White Chocolate Cranberry Cookie Recipe

White Chocolate Cranberry Cookies

5 from 8 reviews

Moist and soft White Chocolate Cranberry Cookies are plump full of white chocolate chips, dried cranberries, and chopped walnuts.  They are easy, dependable, and undeniably scrumptious.  


  • 2 1/2 cups all pupose flour
  • 1 teaspoon baking soda
  • 1 teaspoon cornstarch
  • ½ teaspoon salt
  • 1 cup butter softened
  • ¾ cup granulated sugar
  • ¾ cup packed brown sugar
  • 1 ½ teaspoons vanilla extract
  • 2 eggs warmed to room temperature
  • 1 ½ cups white chocolate chips
  • 1 cup dried cranberries
  • ¾ cup chopped walnuts (optional)



  1. Preheat oven to 350 degrees.  Cover a baking sheet with parchment paper or a silicone baking mat. 
  2. In a medium bowl whisk together the flour, baking soda, cornstarch, and salt. Set it aside.  
  3. Using a stand or hand mixer cream the butter, sugar and brown sugar together until light and fluffy. Turn the mixer to low.  Add the vanilla and the eggs one at a time mixing just until incorporated. 
  4.  Add the flour mixture in three intervals mixing just until incorporated.
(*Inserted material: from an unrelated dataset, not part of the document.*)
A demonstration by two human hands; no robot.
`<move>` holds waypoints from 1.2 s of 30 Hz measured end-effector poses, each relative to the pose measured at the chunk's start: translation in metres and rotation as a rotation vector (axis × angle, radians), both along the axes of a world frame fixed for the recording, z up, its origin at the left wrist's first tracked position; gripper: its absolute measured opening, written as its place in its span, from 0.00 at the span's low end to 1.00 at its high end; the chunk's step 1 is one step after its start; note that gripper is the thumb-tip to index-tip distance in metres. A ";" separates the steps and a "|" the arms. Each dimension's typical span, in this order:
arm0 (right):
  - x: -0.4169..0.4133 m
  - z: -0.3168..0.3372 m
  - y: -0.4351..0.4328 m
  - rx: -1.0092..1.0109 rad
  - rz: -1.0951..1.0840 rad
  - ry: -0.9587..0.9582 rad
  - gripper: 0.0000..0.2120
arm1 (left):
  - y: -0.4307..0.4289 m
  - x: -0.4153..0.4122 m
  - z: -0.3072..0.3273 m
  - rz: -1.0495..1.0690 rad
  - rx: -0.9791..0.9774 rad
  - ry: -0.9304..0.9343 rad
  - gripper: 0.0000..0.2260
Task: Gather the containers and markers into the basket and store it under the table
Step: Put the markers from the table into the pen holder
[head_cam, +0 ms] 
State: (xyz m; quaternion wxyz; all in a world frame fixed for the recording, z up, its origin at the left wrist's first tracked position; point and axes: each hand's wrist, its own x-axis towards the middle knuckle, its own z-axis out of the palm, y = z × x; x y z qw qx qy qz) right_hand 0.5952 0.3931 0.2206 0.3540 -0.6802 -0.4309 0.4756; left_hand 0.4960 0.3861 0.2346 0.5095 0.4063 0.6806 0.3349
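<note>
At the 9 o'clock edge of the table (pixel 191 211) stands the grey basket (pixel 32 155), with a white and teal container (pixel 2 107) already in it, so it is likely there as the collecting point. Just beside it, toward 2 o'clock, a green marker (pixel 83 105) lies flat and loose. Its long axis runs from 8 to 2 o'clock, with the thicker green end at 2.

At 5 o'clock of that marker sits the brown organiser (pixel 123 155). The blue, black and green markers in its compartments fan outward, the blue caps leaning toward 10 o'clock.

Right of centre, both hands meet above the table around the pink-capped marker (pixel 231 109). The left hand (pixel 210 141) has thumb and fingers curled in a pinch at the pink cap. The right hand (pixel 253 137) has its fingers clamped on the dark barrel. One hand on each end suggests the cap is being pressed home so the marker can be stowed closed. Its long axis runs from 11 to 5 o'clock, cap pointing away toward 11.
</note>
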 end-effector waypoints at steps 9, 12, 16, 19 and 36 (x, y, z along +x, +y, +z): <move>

Scrape down the bowl and beaters as needed.
  5. Remove the bowl from the mixer and using a spoon stir in the white chocolate chips, dried cranberries, and chopped walnuts. 
  6. Using a 1 1/2 tablespoon cookie scoop drop the dough on to the prepared baking sheet leaving 3 inches between the dough balls. See Pro-Tip below. Bake for 11-13 minutes or until the cookies are browned. Let the cookies cool for 5 minutes before moving them to cookie cooling racks.
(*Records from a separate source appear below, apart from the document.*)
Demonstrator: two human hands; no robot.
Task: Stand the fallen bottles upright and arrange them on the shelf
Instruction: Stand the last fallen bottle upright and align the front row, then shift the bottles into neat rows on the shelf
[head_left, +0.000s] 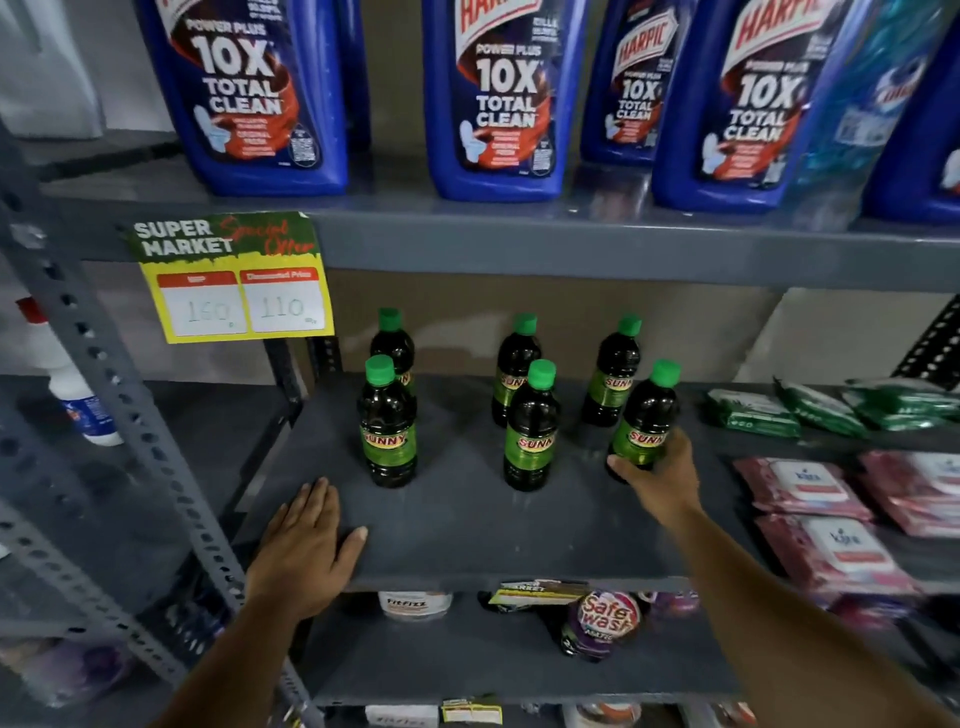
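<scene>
Several dark bottles with green caps and green "SUNNY" labels stand upright on the grey middle shelf (457, 525), in a back row and a front row. The front left bottle (388, 422) and the front middle bottle (531, 427) stand free. My right hand (662, 475) is wrapped around the lower part of the front right bottle (645, 418), which leans slightly. My left hand (306, 551) lies flat, palm down, on the shelf's front left edge, holding nothing. No bottle lies on its side in view.
Large blue Harpic bottles (498, 98) line the shelf above. A yellow price tag (234, 280) hangs from that shelf's edge. Green packets (753, 413) and pink wipe packs (810, 488) lie to the right. A perforated grey upright (124, 410) stands left. Other products sit below.
</scene>
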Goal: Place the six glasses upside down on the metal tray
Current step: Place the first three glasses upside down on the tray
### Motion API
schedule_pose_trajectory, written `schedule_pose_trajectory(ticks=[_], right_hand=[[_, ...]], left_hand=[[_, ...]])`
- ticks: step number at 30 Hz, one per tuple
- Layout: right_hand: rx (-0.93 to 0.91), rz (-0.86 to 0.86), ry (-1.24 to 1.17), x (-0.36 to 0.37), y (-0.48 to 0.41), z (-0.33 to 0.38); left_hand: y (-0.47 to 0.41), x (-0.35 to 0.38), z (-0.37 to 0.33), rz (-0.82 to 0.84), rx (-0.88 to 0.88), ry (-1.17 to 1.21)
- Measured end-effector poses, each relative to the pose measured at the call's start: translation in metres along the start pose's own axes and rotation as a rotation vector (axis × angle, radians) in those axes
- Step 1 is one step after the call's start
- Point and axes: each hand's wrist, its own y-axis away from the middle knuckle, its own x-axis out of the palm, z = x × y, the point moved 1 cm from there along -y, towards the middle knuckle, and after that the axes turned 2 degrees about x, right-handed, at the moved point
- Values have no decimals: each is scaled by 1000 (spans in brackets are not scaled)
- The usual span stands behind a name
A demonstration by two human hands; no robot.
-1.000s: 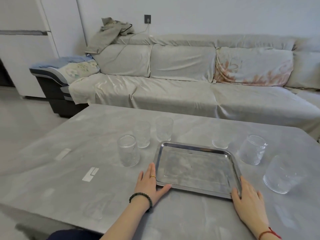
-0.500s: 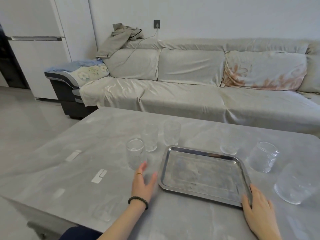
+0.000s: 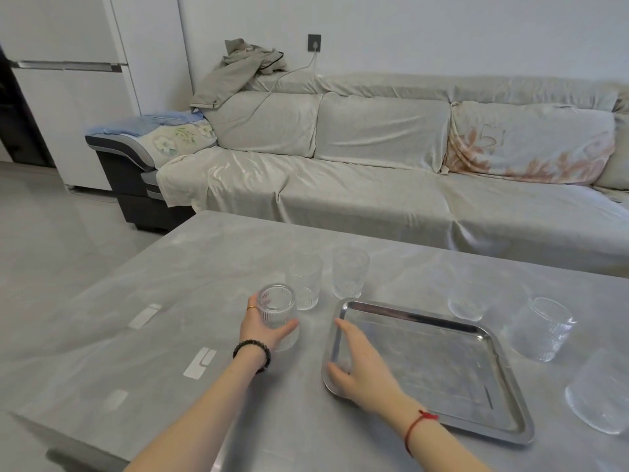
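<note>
While the left hand (image 3: 262, 330) wrapped its fingers (image 3: 253, 303) around the nearest ribbed glass (image 3: 277, 313), that glass stood upright on the grey counter (image 3: 170, 301), mouth to the ceiling and long axis vertical, well left of the metal tray (image 3: 442, 338). And the grip was on: thumb on the near side, fingers curled round the far side, a ring and a dark bead bracelet (image 3: 252, 350) showing. Just behind it stood a second glass (image 3: 304, 284), upright too, and beside that a third glass (image 3: 350, 272), also mouth-up, close to the tray's far left corner. Over on the right, three more tumblers sat on the counter: a far-right glass (image 3: 468, 299) just beyond the tray's far edge, a tilted-looking glass (image 3: 541, 328) beside the tray's right rim, and a near-right glass (image 3: 600, 393) at the frame edge; which way those three faced, I couldn't tell through the clear walls. The tray lay flat, its long side running left to right, and it carried no glass at all. The right hand (image 3: 366, 369) hovered spread over the tray's near-left corner, fingers apart and gripping nothing, a red cord (image 3: 417, 425) at the wrist. Whether it touched the rim I couldn't say.
</note>
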Motion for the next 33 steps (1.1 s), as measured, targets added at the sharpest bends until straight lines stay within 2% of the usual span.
schedule_pose_trajectory(ticks=[6, 8, 11, 15, 20, 26, 33], right_hand=[[66, 47, -170, 14, -30, 18], [78, -21, -292, 15, -34, 19], [124, -225, -408, 7, -36, 14], [221, -301, -410, -18, -39, -9], [320, -305, -364, -34, -45, -42], [329, -315, -401, -33, -52, -58], [300, -259, -392, -31, -53, -66]], left_hand=[[12, 4, -13, 58, 106, 59], [19, 15, -23, 117, 130, 97], [25, 40, -35, 217, 151, 121], [24, 63, -35, 386, 126, 142], [28, 78, -26, 514, 108, -62], [17, 97, -22, 574, 143, -224], [11, 106, -20, 582, 124, -207]])
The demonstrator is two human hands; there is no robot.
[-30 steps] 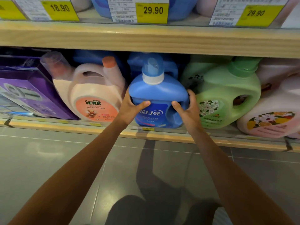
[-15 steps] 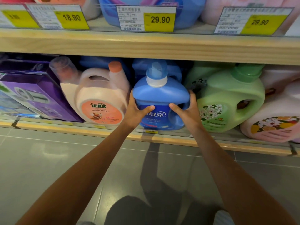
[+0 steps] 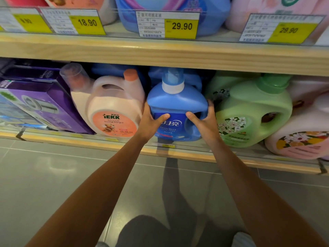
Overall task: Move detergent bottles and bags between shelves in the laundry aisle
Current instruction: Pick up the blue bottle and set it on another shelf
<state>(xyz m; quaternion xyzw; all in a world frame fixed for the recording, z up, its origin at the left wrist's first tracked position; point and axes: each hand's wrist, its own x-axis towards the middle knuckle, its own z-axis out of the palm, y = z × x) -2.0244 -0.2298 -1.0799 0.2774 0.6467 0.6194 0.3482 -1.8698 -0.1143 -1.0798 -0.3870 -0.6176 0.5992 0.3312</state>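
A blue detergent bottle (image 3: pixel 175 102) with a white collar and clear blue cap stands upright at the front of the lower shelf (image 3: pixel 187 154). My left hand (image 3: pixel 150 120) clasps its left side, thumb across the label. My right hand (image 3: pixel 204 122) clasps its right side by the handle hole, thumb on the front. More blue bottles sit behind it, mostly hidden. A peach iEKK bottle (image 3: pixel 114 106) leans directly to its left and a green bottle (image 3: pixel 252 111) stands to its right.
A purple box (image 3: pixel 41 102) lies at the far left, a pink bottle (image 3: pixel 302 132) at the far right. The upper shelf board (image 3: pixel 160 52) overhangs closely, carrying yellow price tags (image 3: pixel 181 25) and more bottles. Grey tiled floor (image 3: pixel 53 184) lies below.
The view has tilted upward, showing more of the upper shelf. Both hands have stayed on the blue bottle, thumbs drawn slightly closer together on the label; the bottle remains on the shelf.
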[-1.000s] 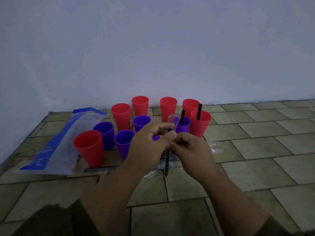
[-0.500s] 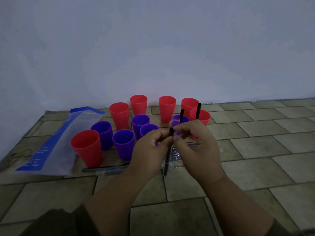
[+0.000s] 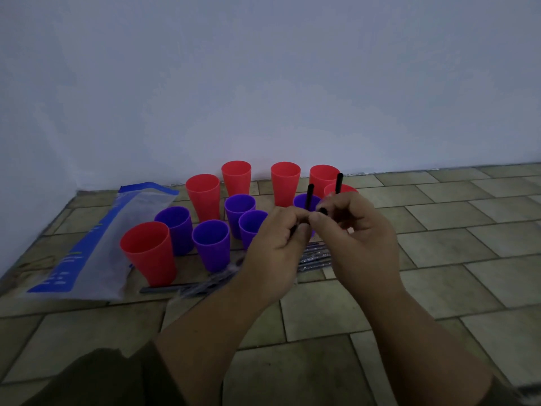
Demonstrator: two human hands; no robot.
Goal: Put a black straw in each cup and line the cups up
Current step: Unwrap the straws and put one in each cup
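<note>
You're working close in front of the cups, so a dipped wrist could knock the purple cup just behind your knuckles, and the thin straw could slip from such a light hold. Your left hand and right hand both pinch it with curled fingers, above the floor. Only its matte black tip and a sliver show.

My left forearm and right forearm reach forward and angle inward, so my left hand and right hand meet, knuckles up. Both pinch the thin black plastic straw between thumb and curled fingers, my left hand lower on it.
</note>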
  • If time allows plump up the dried cranberries. Place them in a bowl and pour boiling water over them. Let them sit in the water for about 10-15 minutes. Then drain very well and let them cool before adding to the dough.
  •  Cover the baking sheet with parchment paper. It helps the cookies bake more evenly, reduces undesirable spreading, and prevents sticking.
  • Always preheat the oven and load the cookies on the middle rack in the center of the oven.
  • Pro-Tip – Make the first batch a test run.  Bake one or two cookies. This allows you to make sure the dough will not spread too much and to test baking time. If the cookies spread too much. Cover the bowl with wrap and refrigerate for 1-2 hours.
  • Feel free to substitute chopped pecans for the walnuts. They are just as delicious.
  • Store baked cookies on the counter in an air tight container for up to 7 days.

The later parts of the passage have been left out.